Opinión

Nube Viajera: Puras memorias

Reactivé un proyecto. Uno que quiere recordar las cosas más lindas, los miradores inolvidables, las noches estrelladas, todo, a través de una colección de piedras, proporcional a la felicidad, y que recuerda que hay que dar gracias todos los días
viernes, 15 de julio de 2022 · 00:00

Como quien escoge nísperos de una cubeta para comerse los más dulces, como cuando se limpian frijoles antes de cocinarlos para sacar los viejitos, las piedritas; elijo quedarme con las cosas más bonitas y hacer, diario, un homenaje a ellas. 

Así me pasa. Las lluvias de mi ciudad -que arrasan hasta con los malos pensamientos-, han causado estragos en mi huerto, lo que me obliga a trabajarlo el doble, limpiar hojas ahogadas, pellizcar nacimientos de varitas entre las ramas de los tomates, cuidar la tierra muy mojada en la que germiné ajíes y, a veces, colocar varios paraguas encima de mis lechugas para evitar que el granizo las llene de agujeros. Porque eso hace el granizo sobre las cosas más lindas, deshace. 

Correr entre los viñedos en la Finca Quara al amanecer refrescó. La chimenea se fue consumiendo durante la noche y el frío calaba los huesos, pero respirar ese aire viendo la precordillera era un ejercicio de sanación. Y de ahí, reactivé un proyecto. Uno que quiere recordar las cosas más lindas, los miradores inolvidables, las noches estrelladas, todo, a través de una colección de piedras, proporcional a la felicidad, y que recuerda que hay que dar gracias todos los días. 

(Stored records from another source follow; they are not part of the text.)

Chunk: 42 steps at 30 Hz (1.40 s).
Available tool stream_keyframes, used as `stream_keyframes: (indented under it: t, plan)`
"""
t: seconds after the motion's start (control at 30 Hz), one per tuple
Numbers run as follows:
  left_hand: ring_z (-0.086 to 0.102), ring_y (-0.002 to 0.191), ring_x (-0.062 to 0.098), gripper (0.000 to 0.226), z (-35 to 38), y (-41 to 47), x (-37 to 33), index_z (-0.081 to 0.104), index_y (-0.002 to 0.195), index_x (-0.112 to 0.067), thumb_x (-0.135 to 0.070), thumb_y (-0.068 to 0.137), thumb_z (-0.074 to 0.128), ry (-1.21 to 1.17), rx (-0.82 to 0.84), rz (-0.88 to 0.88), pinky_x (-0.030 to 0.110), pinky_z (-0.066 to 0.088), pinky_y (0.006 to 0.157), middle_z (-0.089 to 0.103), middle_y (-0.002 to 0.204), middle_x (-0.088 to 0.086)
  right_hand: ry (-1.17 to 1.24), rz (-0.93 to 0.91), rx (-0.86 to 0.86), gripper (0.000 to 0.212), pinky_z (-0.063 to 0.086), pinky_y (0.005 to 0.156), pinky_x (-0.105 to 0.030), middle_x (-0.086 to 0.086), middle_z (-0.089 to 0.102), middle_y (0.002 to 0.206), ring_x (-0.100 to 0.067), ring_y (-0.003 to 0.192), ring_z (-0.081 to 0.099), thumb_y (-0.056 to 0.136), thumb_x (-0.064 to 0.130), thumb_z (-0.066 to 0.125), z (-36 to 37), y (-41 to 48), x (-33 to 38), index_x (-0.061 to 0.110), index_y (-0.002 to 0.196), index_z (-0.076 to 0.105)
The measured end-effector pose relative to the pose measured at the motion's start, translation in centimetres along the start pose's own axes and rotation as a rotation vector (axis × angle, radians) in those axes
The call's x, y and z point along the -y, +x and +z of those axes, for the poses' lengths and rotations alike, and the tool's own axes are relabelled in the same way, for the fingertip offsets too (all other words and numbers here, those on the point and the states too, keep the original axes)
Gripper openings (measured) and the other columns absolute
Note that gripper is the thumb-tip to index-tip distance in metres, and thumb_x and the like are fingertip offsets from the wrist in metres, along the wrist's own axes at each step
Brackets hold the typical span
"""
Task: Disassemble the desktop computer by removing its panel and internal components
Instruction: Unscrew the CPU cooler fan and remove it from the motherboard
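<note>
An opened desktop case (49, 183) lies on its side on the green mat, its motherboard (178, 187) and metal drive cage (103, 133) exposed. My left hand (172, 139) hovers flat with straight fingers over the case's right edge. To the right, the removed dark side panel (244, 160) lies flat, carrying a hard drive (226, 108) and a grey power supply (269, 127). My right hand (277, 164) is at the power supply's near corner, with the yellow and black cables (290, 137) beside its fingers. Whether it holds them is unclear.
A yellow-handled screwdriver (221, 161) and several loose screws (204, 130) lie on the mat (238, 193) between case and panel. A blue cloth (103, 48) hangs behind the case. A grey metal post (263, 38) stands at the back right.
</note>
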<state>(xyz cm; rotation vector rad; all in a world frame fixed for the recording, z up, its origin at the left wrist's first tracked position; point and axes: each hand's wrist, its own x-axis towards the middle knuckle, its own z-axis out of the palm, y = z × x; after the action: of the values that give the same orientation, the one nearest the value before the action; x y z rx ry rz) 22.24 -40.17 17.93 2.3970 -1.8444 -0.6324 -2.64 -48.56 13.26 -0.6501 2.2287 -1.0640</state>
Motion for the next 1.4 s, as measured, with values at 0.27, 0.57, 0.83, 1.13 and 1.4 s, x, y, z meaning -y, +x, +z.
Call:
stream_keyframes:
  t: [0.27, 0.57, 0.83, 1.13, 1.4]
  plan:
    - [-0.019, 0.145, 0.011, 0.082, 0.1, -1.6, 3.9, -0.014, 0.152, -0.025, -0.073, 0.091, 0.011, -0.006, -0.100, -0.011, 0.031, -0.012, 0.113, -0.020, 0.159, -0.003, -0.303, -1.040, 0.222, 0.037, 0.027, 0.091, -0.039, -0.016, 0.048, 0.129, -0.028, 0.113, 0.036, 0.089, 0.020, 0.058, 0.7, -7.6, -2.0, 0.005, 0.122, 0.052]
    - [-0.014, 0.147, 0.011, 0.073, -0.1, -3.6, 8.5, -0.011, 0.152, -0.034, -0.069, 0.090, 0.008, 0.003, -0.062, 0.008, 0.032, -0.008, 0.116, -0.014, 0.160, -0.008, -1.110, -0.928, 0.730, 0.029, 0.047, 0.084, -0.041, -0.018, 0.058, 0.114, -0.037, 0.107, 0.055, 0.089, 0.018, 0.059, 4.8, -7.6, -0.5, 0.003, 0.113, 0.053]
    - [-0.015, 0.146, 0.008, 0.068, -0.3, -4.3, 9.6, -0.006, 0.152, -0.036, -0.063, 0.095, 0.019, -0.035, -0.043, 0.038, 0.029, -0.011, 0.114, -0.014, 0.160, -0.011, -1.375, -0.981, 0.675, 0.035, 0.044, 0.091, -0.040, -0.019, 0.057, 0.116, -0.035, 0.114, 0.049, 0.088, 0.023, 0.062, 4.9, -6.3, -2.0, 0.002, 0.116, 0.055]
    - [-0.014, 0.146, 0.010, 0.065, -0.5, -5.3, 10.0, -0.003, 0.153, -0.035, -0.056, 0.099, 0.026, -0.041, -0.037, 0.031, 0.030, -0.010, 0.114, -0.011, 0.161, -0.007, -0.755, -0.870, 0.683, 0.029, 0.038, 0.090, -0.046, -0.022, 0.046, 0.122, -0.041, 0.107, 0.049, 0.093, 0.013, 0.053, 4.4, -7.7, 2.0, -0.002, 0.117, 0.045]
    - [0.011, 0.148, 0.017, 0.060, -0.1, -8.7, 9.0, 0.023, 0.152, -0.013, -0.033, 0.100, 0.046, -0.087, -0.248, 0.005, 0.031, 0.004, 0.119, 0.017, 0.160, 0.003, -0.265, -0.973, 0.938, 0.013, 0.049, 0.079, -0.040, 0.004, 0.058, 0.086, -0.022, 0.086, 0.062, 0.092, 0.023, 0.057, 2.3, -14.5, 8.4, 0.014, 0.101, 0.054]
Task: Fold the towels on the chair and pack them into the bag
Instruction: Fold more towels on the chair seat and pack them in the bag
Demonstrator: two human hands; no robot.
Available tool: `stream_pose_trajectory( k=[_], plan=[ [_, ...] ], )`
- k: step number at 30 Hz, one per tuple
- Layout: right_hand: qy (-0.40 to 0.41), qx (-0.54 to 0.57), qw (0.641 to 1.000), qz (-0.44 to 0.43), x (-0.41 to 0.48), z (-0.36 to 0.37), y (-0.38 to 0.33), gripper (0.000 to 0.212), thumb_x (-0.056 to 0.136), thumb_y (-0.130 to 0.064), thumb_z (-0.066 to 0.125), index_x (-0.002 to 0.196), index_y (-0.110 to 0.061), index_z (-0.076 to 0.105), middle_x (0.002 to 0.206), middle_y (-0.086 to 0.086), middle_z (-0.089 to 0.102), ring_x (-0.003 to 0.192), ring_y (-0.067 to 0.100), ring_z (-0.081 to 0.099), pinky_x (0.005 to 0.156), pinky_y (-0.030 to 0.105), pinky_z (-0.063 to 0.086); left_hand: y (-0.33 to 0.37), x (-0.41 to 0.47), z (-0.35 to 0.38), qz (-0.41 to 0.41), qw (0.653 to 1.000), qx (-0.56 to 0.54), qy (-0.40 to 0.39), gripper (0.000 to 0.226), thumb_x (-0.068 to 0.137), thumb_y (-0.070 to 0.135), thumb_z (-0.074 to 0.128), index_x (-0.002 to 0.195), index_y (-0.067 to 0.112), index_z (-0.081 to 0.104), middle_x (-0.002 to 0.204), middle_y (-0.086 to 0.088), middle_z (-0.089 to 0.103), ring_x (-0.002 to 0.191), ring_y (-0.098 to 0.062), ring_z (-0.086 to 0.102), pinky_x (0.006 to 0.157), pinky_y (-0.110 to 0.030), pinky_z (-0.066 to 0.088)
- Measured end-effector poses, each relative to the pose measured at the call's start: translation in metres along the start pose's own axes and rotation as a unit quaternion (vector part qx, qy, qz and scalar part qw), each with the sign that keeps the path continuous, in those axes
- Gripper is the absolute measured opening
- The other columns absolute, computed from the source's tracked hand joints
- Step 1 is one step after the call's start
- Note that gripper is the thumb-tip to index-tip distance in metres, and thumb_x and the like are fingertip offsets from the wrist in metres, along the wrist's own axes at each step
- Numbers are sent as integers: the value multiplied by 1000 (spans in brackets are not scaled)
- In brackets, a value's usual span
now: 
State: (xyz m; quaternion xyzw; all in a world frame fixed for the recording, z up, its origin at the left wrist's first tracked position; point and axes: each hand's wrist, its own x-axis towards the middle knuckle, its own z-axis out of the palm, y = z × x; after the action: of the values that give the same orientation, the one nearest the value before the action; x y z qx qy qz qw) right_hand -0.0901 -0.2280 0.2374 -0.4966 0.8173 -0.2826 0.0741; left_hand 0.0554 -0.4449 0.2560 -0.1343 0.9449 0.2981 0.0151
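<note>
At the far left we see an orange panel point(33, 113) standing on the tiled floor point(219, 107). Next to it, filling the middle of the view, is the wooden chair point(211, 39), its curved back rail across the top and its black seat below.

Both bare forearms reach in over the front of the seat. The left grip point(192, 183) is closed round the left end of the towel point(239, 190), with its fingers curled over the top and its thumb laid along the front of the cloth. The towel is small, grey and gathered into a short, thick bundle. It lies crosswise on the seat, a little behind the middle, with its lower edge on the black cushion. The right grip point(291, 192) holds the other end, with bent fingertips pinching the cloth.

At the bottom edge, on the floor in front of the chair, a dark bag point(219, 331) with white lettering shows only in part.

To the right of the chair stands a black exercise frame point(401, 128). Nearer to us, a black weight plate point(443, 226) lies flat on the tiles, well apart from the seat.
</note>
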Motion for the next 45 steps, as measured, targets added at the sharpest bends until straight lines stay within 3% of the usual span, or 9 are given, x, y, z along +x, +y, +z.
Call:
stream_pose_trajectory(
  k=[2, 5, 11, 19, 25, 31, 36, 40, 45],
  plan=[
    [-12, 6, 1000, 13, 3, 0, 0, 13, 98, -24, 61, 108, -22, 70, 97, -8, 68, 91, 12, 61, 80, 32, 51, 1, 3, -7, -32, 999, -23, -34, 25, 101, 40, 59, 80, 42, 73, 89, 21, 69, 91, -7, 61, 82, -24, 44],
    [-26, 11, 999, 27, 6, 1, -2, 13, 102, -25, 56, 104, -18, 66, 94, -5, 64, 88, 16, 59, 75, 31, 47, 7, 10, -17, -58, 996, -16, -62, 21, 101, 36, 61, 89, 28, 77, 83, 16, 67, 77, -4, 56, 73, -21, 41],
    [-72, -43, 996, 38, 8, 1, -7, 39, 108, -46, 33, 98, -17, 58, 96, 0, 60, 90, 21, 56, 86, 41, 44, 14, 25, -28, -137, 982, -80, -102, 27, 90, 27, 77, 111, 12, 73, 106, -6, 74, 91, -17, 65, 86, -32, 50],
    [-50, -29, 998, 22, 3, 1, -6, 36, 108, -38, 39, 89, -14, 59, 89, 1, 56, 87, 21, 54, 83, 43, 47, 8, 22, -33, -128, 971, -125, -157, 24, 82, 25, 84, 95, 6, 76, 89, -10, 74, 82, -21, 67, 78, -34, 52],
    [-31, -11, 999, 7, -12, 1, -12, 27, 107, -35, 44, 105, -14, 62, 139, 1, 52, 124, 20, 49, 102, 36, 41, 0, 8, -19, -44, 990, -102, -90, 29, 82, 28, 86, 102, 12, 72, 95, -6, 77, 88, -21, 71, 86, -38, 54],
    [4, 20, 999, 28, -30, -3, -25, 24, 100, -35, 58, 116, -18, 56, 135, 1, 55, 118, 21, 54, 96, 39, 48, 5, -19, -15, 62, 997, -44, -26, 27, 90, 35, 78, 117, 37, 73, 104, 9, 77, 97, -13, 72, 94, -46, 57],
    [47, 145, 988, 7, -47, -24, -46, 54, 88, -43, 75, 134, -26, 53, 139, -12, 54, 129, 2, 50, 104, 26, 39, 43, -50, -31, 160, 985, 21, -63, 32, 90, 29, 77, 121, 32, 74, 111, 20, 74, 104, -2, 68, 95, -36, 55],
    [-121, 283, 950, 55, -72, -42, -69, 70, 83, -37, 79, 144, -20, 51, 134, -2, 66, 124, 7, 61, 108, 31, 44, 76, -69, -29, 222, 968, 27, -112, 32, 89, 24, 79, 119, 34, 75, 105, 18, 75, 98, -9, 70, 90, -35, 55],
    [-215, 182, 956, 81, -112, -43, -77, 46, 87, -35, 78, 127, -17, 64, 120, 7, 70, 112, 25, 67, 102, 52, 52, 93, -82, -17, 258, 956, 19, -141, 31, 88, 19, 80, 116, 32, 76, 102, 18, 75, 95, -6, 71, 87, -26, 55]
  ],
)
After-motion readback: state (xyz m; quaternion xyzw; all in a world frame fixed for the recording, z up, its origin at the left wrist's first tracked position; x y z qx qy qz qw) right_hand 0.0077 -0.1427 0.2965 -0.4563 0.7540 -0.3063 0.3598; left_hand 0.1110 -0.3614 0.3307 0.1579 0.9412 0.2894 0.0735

Una obsidiana de la colección de mi abuelo de cacharos e idolitos de asentamientos prehispánicos inició la cosa sin saber siquiera cuánto crecería la incitativa. Los últimos años hicieron grande la colección. Una piedra de río en forma de corazón que me regaló mi padre de no sé dónde, pero de él; un pedacito de una casa desde la que se observaban aves en el País Vasco; una piedra casi negra de las de la orilla del mar limeño. De mi casa en Coyoacán, -en la que se comía el mejor encacahuatado del mundo-, me traje hace poquito una piedrita del porche de entrada a mi casita en el jardín. Qué poderosa piedra. 

Pura cosa buena, eso es con lo que uno debe de quedarse en la memoria. Una copa de Selosse acompañando unas rebanadas de chorizo en Etxenbarri; el primer Palmer blanco de mi vida; las conchas de maíz que hacen sonreír a mis hijas en Oaxaca; los muchísimos Siete Leguas blanco. Tengo piedras que traje de los olivares en el Valle de Guadalupe y, aunque no tengo de Provenza comiendo cositas de Ducasse, tengo los libros que de puño y letra del cocinero describen cómo hacer el pesto local.  

Pienso en mis piedras que nacieron en la era glaciar y aparecieron después en el medio de Manhattan. Esas estarán ahí para siempre, las fui a visitar antes de un Martini glorioso y están muy bien. Como yo, están muy bien.